Note: Some of the journal articles are not actually "journal articles", so I have just remoeved them from the training data set.

In [2]:
db_file = 'test.db'
db_conn = sqlite3.connect(db_file)
c = db_conn.cursor()


article_titles = []
article_isRelevant = []
articles = []
results = c.execute('SELECT title, isVoth FROM Articles WHERE created_at < ?', ('2018-06-01 00:00:00',))
for title, isVoth in results:
    if 'Spotlights' not in title and 'Editorial' not in title and 'News at a glance' not in title:
        article_titles.append(title)
        article_isRelevant.append(isVoth)
        articles.append((title, isVoth))


data = pd.DataFrame.from_records(articles, columns=['title', 'isvoth'])

Split the data into test and training data sets. This is not actually necessary here, since I have added Cross Validation for the model.

In [3]:
train_X, test_X, train_y, test_y = train_test_split(
    article_titles, article_isRelevant, test_size=0.25, random_state=0)
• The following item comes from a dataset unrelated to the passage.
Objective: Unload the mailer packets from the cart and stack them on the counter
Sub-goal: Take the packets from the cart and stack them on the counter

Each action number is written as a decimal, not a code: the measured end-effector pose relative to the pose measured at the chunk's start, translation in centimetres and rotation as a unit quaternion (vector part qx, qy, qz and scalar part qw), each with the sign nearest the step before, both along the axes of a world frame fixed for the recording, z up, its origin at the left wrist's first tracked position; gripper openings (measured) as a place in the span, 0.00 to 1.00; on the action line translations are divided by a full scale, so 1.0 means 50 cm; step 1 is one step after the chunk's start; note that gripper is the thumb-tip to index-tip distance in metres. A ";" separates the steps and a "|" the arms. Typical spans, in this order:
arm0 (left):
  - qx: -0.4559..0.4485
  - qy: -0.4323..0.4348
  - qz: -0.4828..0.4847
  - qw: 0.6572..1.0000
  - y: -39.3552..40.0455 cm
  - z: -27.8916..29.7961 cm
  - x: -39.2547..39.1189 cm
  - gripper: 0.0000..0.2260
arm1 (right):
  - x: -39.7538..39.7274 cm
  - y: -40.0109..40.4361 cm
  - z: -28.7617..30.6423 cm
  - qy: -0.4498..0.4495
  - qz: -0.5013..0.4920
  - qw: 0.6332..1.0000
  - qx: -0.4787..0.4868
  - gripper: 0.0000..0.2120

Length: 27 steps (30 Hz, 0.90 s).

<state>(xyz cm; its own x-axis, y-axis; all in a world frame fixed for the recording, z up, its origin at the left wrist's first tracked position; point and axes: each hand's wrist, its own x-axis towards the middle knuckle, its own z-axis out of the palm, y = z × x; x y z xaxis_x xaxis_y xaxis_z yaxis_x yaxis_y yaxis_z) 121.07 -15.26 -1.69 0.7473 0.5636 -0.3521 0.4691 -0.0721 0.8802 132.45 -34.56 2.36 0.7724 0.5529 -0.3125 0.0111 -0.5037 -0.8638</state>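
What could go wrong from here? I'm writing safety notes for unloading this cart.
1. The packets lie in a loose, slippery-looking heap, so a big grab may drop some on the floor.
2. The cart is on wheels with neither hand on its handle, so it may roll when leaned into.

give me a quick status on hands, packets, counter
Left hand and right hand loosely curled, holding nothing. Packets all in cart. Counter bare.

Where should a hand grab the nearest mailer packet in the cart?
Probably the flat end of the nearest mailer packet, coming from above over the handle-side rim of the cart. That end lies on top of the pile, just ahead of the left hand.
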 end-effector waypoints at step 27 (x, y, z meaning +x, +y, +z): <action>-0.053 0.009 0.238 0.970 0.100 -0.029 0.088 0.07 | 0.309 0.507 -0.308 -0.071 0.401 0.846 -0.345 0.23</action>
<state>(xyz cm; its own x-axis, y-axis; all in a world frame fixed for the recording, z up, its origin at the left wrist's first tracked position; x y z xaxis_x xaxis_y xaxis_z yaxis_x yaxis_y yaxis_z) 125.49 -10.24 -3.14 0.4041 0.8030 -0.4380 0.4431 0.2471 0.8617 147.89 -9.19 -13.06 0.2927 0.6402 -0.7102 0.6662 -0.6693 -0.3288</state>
## Weighting the different classes
In this case, we should be more willing to accept false positives rather than false negatives. I.e. there are likely more relevant articles that the Voth group should be reading, but have not read. Additionally, while looking through the literature, tt is more preferable to look at some extra articles that are not relevant, versus potentially missing out on an important journal article. Therefore, instead of weighting based on inverse frequency, I have increased the weight for relevant articles. 

In [None]:
#weight_is_relevant = 1
weight_is_relevant = 2*1/(np.sum(article_isRelevant)/ len(article_isRelevant))
weight_is_not_relevant = 1
weights = {0:weight_is_not_relevant, 1:weight_is_relevant}

## Fitting the Model
I built the model in a number of steps and therefore used `sklearn.pipeline.Pipeline` to run through the different steps.
* First, I used the bag-of-words approach to build the parameter set. The `CountVectorizer` function will build this matrix.
* Since we want to pick out the unique, important words in a journal title, I used the term-frequency times inverse document-frequency transformer
* Last, I used the stochastic gradient descent classifier to build a linear SVM.

Additionally, I used the `GridSearchCV` to identify the ideal parameters for the `SGDClassifier` using 3-fold cross validation.

In [None]:


clf = Pipeline([('vect', CountVectorizer()),
                     ('tfidf', TfidfTransformer()),
                     ('clf', SGDClassifier(loss='hinge', random_state=42,
                                           max_iter=1000, tol=None, class_weight=weights)),])

parameters = {
    #'vect__max_df': (0.5, 0.75, 1.0),
    #'vect__max_features': (None, 5000, 10000, 50000),
    #'vect__ngram_range': ((1, 1), (1, 2)),  # unigrams or bigrams
    #'tfidf__use_idf': (True, False),
    #'tfidf__norm': ('l1', 'l2'),
    'clf__alpha': np.logspace(-10, -6, num=5),
    'clf__penalty': ('l2', 'elasticnet'),
    'clf__max_iter': (50,100,1000,2000),
    #'clf__n_iter': (10, 50, 80),
}



grid_search = GridSearchCV(clf, parameters, n_jobs=6, verbose=1)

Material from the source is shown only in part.